By Charles Pellegrino
Wiley, $27.95, 333 pages
Pellegrino’s writing has captured so much information in a readable and compassionate way. He offers information from deep-sea explorations of more than twenty-five years complemented by firsthand accounts of the tragedy from Titanic survivors. Readers get a deeper sense of being there when survivors describe conditions before, during, and after hitting the iceberg.
“It was only a simple, nameless, and timeless plaque, and on it these words appeared: ‘The 1500 souls lost here still speak, reminding us always that the unthinkable can happen, but for our vigilance, humility, and compassion.’”
Sixteen pages of color photographs of the sunken Titanic add to a better understanding of the vessel before the ship’s infrastructure collapses in the next few years.
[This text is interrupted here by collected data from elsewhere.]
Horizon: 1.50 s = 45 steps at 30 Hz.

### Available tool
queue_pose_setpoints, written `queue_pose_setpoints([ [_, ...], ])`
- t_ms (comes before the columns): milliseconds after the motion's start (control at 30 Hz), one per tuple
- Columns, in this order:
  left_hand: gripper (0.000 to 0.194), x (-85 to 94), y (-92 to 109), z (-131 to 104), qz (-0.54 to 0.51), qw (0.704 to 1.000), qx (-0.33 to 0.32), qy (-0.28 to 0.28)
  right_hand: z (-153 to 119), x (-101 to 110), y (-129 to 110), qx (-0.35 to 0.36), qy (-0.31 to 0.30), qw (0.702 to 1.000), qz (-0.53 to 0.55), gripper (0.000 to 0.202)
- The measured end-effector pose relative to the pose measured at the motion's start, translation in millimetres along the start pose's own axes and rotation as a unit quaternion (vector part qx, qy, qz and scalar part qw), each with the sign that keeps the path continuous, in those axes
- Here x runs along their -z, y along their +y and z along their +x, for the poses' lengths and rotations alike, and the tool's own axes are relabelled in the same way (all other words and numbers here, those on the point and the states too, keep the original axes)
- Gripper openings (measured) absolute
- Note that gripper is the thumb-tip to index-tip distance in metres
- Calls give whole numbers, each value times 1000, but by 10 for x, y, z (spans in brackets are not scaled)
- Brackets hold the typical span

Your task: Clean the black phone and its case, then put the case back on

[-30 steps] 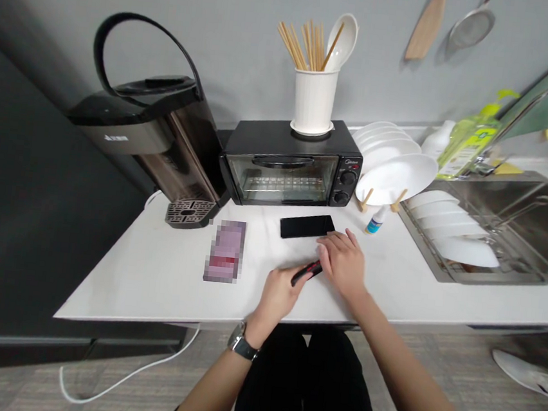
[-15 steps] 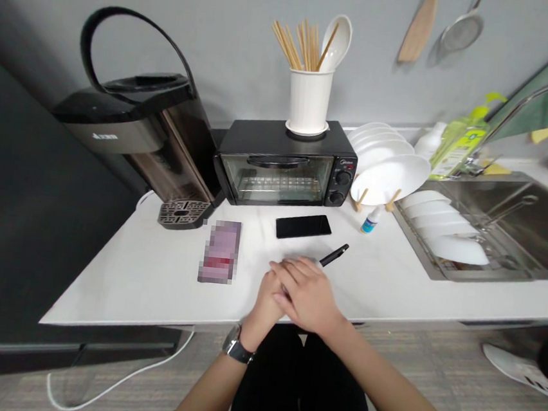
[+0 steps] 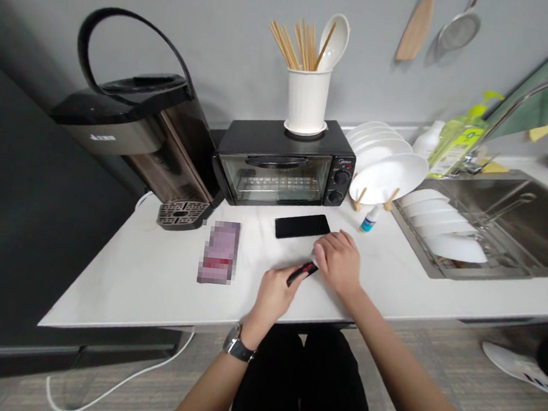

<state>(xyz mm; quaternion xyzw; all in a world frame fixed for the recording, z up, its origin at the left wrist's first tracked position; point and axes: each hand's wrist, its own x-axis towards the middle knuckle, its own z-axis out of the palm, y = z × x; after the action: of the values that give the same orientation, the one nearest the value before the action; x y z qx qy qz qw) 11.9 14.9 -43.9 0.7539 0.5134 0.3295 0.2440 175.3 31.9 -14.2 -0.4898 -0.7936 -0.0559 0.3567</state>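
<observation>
My left hand point(image 3: 276, 291) is closed around a black marker pen point(image 3: 300, 273) with red markings on its barrel. The pen slants up to the right, just above the white countertop. Its far end reaches close to my right hand point(image 3: 339, 261), whose fingers are curled down and closed. Whatever lies inside those fingers is hidden. A black phone point(image 3: 302, 226) lies flat just beyond both hands. Off to the left is a pixelated purple flat item point(image 3: 220, 252). A small white bottle with a blue label point(image 3: 370, 219) stands past my right hand.
A black toaster oven point(image 3: 277, 167) carries a white cup point(image 3: 307, 99) of chopsticks and a spoon. Left stands a water dispenser point(image 3: 140, 134). White plates point(image 3: 388, 178) and a sink point(image 3: 509, 222) with bowls are to the right. A person's shoe point(image 3: 520, 368) shows at lower right.
My right hand has come off my left hand and moved right and away from me, baring the pen's barrel. The pen's black clip end, visible before, is now out of sight.
</observation>
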Motion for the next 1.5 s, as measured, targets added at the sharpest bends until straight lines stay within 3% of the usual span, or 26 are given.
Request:
queue_pose_setpoints([
  [167, 21, 4, -2, -6, 13, 1000, 8, -4, -27, -39, -67, 82, -32, 996, 27, 34],
  [333, 22, 3, 37, -11, -10, 1000, 3, -5, 47, 2, 236, -21, 17, 1000, -8, 44],
  [400, 21, 4, 34, -8, -7, 1000, 5, -5, 33, -21, 171, -25, 16, 1000, -3, 44],
  [500, 23, 16, 13, -17, 12, 1000, 9, -9, -27, -80, -49, 35, -20, 999, 33, 37],
  [567, 24, 25, 18, -28, 20, 1000, 8, -10, -29, -82, -65, 50, -32, 997, 48, 37],
  [733, 24, -6, 108, -2, 15, 1000, -5, -6, 62, 0, 168, -49, 16, 997, 57, 51],
  [900, 21, 63, 223, 47, 47, 999, 6, -9, -25, -35, -23, -18, -13, 987, 162, 41],
  [1000, 21, 205, 378, 4, 17, 1000, 7, 24, -41, -59, 56, -103, 30, 972, 209, 59],
  [1067, 14, 255, 486, -29, -54, 993, 35, 101, -30, -92, 149, -181, 63, 951, 241, 70],
  [1167, 22, 182, 543, -34, -114, 981, 47, 153, -34, -174, 152, -261, 92, 915, 293, 72],
  [1267, 31, 23, 476, -5, -89, 986, 58, 131, -46, -203, 15, -314, 147, 880, 324, 70],
  [1367, 42, -52, 440, 11, -51, 991, 63, 105, 24, -67, -89, -340, 231, 848, 335, 71],
  [1433, 37, -33, 487, 21, -35, 995, 47, 82, 121, 109, -119, -336, 277, 833, 341, 75],
  [1500, 24, 9, 572, 47, -2, 999, 22, 44, 222, 304, -144, -294, 272, 843, 359, 76],
])
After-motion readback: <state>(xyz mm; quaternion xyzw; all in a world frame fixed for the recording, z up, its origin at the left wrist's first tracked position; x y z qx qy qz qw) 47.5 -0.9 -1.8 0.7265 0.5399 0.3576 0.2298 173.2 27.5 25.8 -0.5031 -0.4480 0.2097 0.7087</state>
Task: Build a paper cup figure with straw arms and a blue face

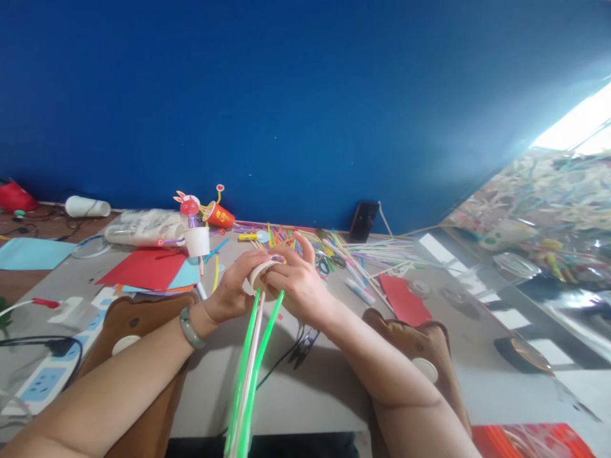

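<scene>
A white paper cup (259,275) is held between both hands above the middle of the table. My left hand (235,286) has its fingers wrapped round the cup's left side, with a bracelet on the wrist. My right hand (300,280) grips the cup from the right; its index finger is raised and the other fingers bend over the rim. Green straws (251,375) and a pale straw run from the cup down toward me. What lies inside the cup is mostly hidden by my fingers.
Behind the hands lie scattered straws and sticks (372,251), scissors (324,264) and a phone (363,221). Red paper (143,267) and a cup figure (196,238) are at left, near a power strip (48,375). Pliers (304,346) lie below the hands. A blue wall (286,114) rises behind.
</scene>
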Motion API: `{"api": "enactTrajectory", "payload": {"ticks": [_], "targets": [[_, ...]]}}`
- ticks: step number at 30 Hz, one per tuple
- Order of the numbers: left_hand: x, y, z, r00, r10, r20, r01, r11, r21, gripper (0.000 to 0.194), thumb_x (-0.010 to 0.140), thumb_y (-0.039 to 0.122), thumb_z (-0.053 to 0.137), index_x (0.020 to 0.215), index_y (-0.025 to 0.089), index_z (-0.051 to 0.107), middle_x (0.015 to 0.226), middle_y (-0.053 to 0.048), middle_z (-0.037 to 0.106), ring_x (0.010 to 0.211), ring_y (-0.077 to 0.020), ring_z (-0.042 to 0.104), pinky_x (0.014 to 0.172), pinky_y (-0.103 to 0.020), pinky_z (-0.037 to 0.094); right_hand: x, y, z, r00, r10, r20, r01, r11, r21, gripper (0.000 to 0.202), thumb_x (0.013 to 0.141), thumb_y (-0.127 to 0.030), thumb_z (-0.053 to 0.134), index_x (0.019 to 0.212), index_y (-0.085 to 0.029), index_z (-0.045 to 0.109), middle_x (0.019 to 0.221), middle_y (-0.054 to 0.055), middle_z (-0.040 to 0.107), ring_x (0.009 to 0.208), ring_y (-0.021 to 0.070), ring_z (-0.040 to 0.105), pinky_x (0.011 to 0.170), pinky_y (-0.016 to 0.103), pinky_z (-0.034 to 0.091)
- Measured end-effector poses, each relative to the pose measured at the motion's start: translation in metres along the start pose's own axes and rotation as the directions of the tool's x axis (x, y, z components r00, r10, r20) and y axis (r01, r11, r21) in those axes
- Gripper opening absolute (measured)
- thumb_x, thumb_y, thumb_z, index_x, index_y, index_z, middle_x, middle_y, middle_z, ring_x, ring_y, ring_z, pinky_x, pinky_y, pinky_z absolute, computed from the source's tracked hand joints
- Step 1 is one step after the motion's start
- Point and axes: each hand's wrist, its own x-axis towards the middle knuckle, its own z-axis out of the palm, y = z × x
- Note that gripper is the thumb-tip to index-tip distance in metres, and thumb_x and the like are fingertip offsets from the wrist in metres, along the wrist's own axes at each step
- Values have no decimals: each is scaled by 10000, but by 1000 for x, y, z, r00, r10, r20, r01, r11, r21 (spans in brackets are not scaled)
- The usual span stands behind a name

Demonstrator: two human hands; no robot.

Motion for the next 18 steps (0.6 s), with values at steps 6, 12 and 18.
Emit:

What I found particularly chilling were the events recounted during the September 2001 research expedition that synchronized so closely to another tragedy of lost innocent lives. The caption under one of the photographs describes it: “At 7:30 a.m. New York time, on September 11, 2001… After the first sample broke into the shape of a cross and a cross-shaped davit bit came up with a section of rope draped over its arms, a Russian scientist eerily lamented that the objects were a bad omen and that a third cross would soon be seen.”
The combination of research from expeditions, survivor stories, and current tragedy made for a more powerful account of the Titanic than I have ever read before.